With the popularity of BeReal, other providers have launched similar features. In July 2022, Instagram launched a "Dual Camera" feature similar to BeReal, and in August 2022 it began testing a feature called "IG Candid Challenges", where users are prompted to post once a day within two minutes. As of September 2022, TikTok has also launched a feature called TikTok Now, following the same concept.

In December 2022, similar to Spotify's "Wrapped," BeReal launched a feature involving a video of a compilation of users' BeReal posts of 2022.

== User characteristics ==
BeReal is considered to be targeted towards Generation Z users, and attempts to minimise "social media fatigue", a feeling of numbness and disconnection from reality caused by constant interaction with an idealised version of others. This is a "core generational value" that this demographic holds compared to Millennials.
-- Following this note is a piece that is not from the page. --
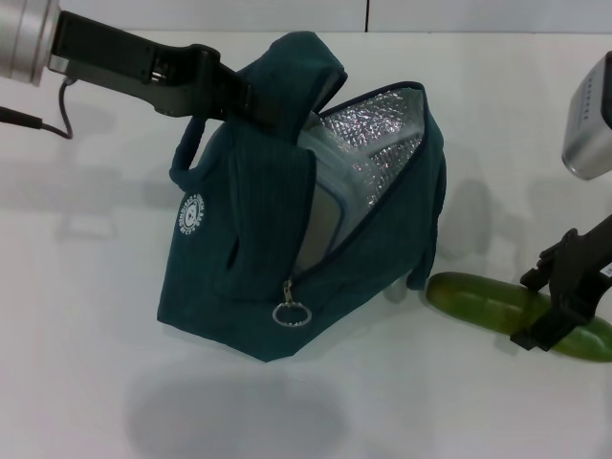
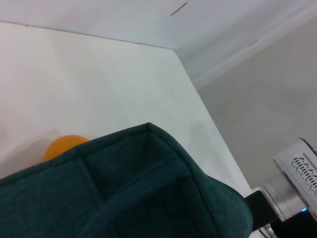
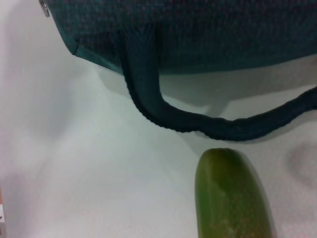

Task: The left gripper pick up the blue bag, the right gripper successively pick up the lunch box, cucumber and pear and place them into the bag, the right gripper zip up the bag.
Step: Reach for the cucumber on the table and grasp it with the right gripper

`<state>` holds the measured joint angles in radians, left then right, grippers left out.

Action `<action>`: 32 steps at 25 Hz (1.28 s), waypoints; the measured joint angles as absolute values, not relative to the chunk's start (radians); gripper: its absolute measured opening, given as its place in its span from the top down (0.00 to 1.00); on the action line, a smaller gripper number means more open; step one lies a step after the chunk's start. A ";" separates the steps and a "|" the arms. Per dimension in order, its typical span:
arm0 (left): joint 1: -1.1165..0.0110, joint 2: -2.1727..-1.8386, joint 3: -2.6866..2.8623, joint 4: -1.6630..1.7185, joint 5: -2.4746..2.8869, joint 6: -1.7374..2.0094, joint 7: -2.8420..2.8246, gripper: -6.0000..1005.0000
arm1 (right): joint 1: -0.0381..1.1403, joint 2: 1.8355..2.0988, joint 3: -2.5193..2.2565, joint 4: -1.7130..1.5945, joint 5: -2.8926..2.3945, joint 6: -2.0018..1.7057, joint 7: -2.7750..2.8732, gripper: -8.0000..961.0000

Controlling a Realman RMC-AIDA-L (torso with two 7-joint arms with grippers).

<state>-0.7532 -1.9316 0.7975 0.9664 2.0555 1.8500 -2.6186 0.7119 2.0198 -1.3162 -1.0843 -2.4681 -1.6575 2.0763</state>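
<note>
Head view, worktop [image 1: 86, 382], white. Blue bag [image 1: 287, 229]: standing on the worktop at centre, mouth unzipped and gaping toward the robot's right, silver foil lining [image 1: 382, 124] exposed. Ring zipper pull [image 1: 291, 313] hangs at the low end of the opening; round white logo [image 1: 192, 214] on the side facing the robot's left.

Lunch box [image 1: 335, 206]: inside the bag, standing on edge, only its clear wall and rim showing through the opening.

Left claw [image 1: 234, 94]: reaches in from the robot's left at the top of the bag, closed on a bunched fold of the bag's upper fabric, holding that edge raised.

Cucumber [image 1: 516, 316]: lying flat on the worktop just beside the bag's right-hand base, near end almost under the drooping bag handle [image 3: 173, 116].

Right claw [image 1: 557, 304]: low over the far half of the cucumber, black fingers straddling it; whether they press on it or stand apart cannot be told.

Left wrist view. Pear [image 2: 64, 147]: orange, on the worktop behind the bag's top edge, mostly hidden by the fabric.

Right wrist view. Cucumber tip lies close to the looped handle, a narrow strip of worktop between them.
</note>
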 joint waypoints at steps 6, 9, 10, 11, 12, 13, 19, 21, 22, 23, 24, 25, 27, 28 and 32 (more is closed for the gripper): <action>-0.753 -1.932 0.798 0.966 2.056 1.851 -2.618 0.95 | 0.717 2.020 -1.334 -1.054 -2.467 -1.634 2.075 0.11; -0.753 -1.933 0.798 0.966 2.056 1.851 -2.618 0.95 | 0.717 2.021 -1.336 -1.052 -2.466 -1.631 2.074 0.11; -0.753 -1.933 0.798 0.966 2.056 1.852 -2.618 0.95 | 0.717 2.021 -1.337 -1.051 -2.466 -1.631 2.074 0.11; -0.753 -1.933 0.798 0.966 2.056 1.852 -2.618 0.95 | 0.717 2.021 -1.337 -1.051 -2.466 -1.631 2.074 0.11; -0.753 -1.933 0.798 0.966 2.056 1.852 -2.618 0.95 | 0.717 2.021 -1.337 -1.051 -2.466 -1.630 2.074 0.11; -0.753 -1.933 0.798 0.966 2.056 1.852 -2.617 0.95 | 0.717 2.021 -1.337 -1.051 -2.467 -1.630 2.073 0.11; -0.753 -1.933 0.798 0.966 2.056 1.852 -2.615 0.95 | 0.716 2.020 -1.357 -1.051 -2.473 -1.618 2.069 0.11; -0.753 -1.933 0.798 0.966 2.056 1.852 -2.615 0.95 | 0.716 2.019 -1.365 -1.051 -2.474 -1.614 2.069 0.11; -0.753 -1.933 0.798 0.966 2.056 1.852 -2.615 0.95 | 0.716 2.019 -1.365 -1.051 -2.474 -1.613 2.069 0.11; -0.753 -1.933 0.798 0.966 2.056 1.852 -2.615 0.95 | 0.716 2.019 -1.366 -1.051 -2.475 -1.613 2.069 0.11; -0.754 -1.933 0.798 0.966 2.056 1.852 -2.615 0.95 | 0.716 2.019 -1.366 -1.051 -2.475 -1.612 2.069 0.11; -0.754 -1.933 0.798 0.966 2.056 1.852 -2.615 0.95 | 0.716 2.019 -1.366 -1.051 -2.475 -1.610 2.069 0.11; -0.754 -1.933 0.798 0.966 2.056 1.852 -2.615 0.95 | 0.716 2.018 -1.367 -1.051 -2.476 -1.607 2.069 0.11; -0.754 -1.933 0.798 0.966 2.056 1.852 -2.615 0.95 | 0.716 2.018 -1.368 -1.051 -2.476 -1.607 2.069 0.11; -0.755 -1.933 0.798 0.966 2.055 1.851 -2.614 0.95 | 0.716 2.017 -1.386 -1.051 -2.479 -1.603 2.069 0.11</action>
Further, BeReal's users have been particularly strong across universities and university-aged students, and the majority of users are in the United States, the United Kingdom, and Germany. In 2022, the majority of users were female, with 43.2% of users falling within the age range of 16 to 25 and 55.1% of users being 26 to 44 years old.

BeReal, the platform encourages users to share their real time moments by sending a daily notification that gives a least two minutes to post a unedited photo using bot the front and back camera, although users can post later and retake photos from when the notification happens, this action are still visible to friends, reinforcing transparency and genuine in the moment sharing.

== Reception ==
Jason Koebler, a writer for Vice, wrote that in contrast to Instagram, which presents an unattainable view of people's lives, BeReal instead "makes everyone look extremely boring". Niklas Myhr, a professor of social media at Chapman University, argued that depth of engagement may determine whether the app is a passing trend or has "staying power". Kelsey Weekman, a reporter for BuzzFeed News, noted that the app's unwillingness to "glamorise the banality of life" made it feel "humbling" in its emphasis on authenticity. Niloufar Haidari for The Guardian comments similarly that where the app succeeds in being "drab" in perhaps a positive way, it fails in potentially "un-inspiring" users. Likewise, Dr. Brad Ridout, a behavioral psychologist at the University of Sydney, emphasizes that the "boring" experience is what the creators are targeting for the app and, in response to Instagram's platform of flawlessness, that "perfection is the enemy of happiness".

=== Criticisms ===
Some people regularly post after the two-minute notification expires, leading to some criticism of the app, as the ability to post late undermines its aims of authenticity. In addition, BeReal's daily two-minute window has been argued to contribute to social media fatigue and a need for self-exposure, as well as constant access to phones.